The system is still Janet Reno pulling a balling toddler out of his hiding place in a closet, while enabling dangerous automatic weapon wielding thugs and criminals to run amok in our suburbs.

now!

10   corntrollio   2011 Nov 15, 6:52am  

The GOP says

The system is still Janet Reno pulling a balling toddler out of his hiding place in a closet, while enabling dangerous automatic weapon wielding thugs and criminals to run amok in our suburbs.

Yeah, pretty hard to take you seriously if you're going to say things like that...

So this toddler, did he drive an SUV with shiny rims, or was he a different kind of ballin'?

The GOP says

There you go Again telling people what there experience was.

No, that's silly. You applied for your wife. That's the only experience you have. I have not said anything about that experience, except that I doubt that it was very different from anyone else's who was not suspected of fraud. You *suspected* that Cubans are going through faster for essentially racist reasons, but how would you know? You didn't even know that there were special immigration laws applicable to Cubans before I said so.

The GOP says

So you've got this clear understanding how the Miami Cuban political machine works from all the way over there?
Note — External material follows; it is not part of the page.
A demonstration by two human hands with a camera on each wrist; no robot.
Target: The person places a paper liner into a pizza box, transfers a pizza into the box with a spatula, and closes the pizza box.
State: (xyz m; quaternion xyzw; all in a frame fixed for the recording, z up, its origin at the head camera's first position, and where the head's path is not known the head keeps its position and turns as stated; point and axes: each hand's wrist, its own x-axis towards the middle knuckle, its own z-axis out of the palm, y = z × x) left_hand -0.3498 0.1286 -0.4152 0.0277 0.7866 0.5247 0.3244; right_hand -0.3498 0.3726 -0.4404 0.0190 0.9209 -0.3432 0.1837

Oh really? The Miami Cuban political machine runs federal immigration offices? Get real. The Cuban lobby is quite strong and does drive some policy efforts, but they have no influence on processing times or office procedures. Again, look up the wet foot/dry foot rule. The reason the Cubans got their stuff processed differently than your wife is because we have special immigration laws for Cubans (e.g. Cuban Adjustment Act). It doesn't have to do with Cubans greasing the wheels, as you're suggesting. We have certain immigration laws that favor Australians too. Look up the E-3 visa. There are also certain programs that apply to certain people from other countries too.

The GOP says

But you are I take it?

I am not an expert, although I know several experts, but I know a significant amount about immigration law and policy and a lot about USCIS, ICE, and EOIR procedures, including current ones. The worst is when people who came here in the 70s try to compare your experience to theirs. They're most certainly not experts. Things have changed significantly since then.

The GOP says

ou have the Classic "Because you're not smart enough to understand" retort.

I didn't say you weren't smart enough to understand. I said that you are giving bad information. There's a difference between the two. It's not even a subtle difference.

11   MattBayArea   2011 Nov 15, 9:49am  

I've changed my mind on 3.

3) Give the children free education - English only - my real concern is that people will game the system. Even if people game the system, we're still talking about kids ... and if we didn't have a huge fiscal problem I'd love to give free education to everyone in the world who wanted it, on some education visa or something. It would certainly make us beloved around the world - better to export education than war.

BUT I still would want to follow the kids home ... and deport their parents! Kidding.

The real problem is the jobs - people come and work illegally, without paying taxes and often without knowing and obeying the laws (ie, drivers licenses, insurance)...as long as this continues, kids will be dragged along.

12   EightBall   2011 Nov 15, 9:38pm  

The GOP says

Welp! That's what I thought, are well all Pirates, Slave owners and Explorers too? Are you your own Grandpa?

You have excellent grammar and writing skills. I would venture to guess that you would hear or understand better if you were to pull your head out of your anus. I have a crowbar that you could borrow but you may need to seek the assistance of a medical professional.

13   corntrollio   2011 Nov 16, 1:41am  

Matt.BayArea says

on some education visa or something

Yes, good thing we don't offer those.

Matt.BayArea says

people come and work illegally, without paying taxes

It's not even that undocumented people don't pay taxes. It's that their *employers* don't pay taxes. Pretty much all undocumented people are more than happy to pay taxes on a path to legalization. In fact, it's required.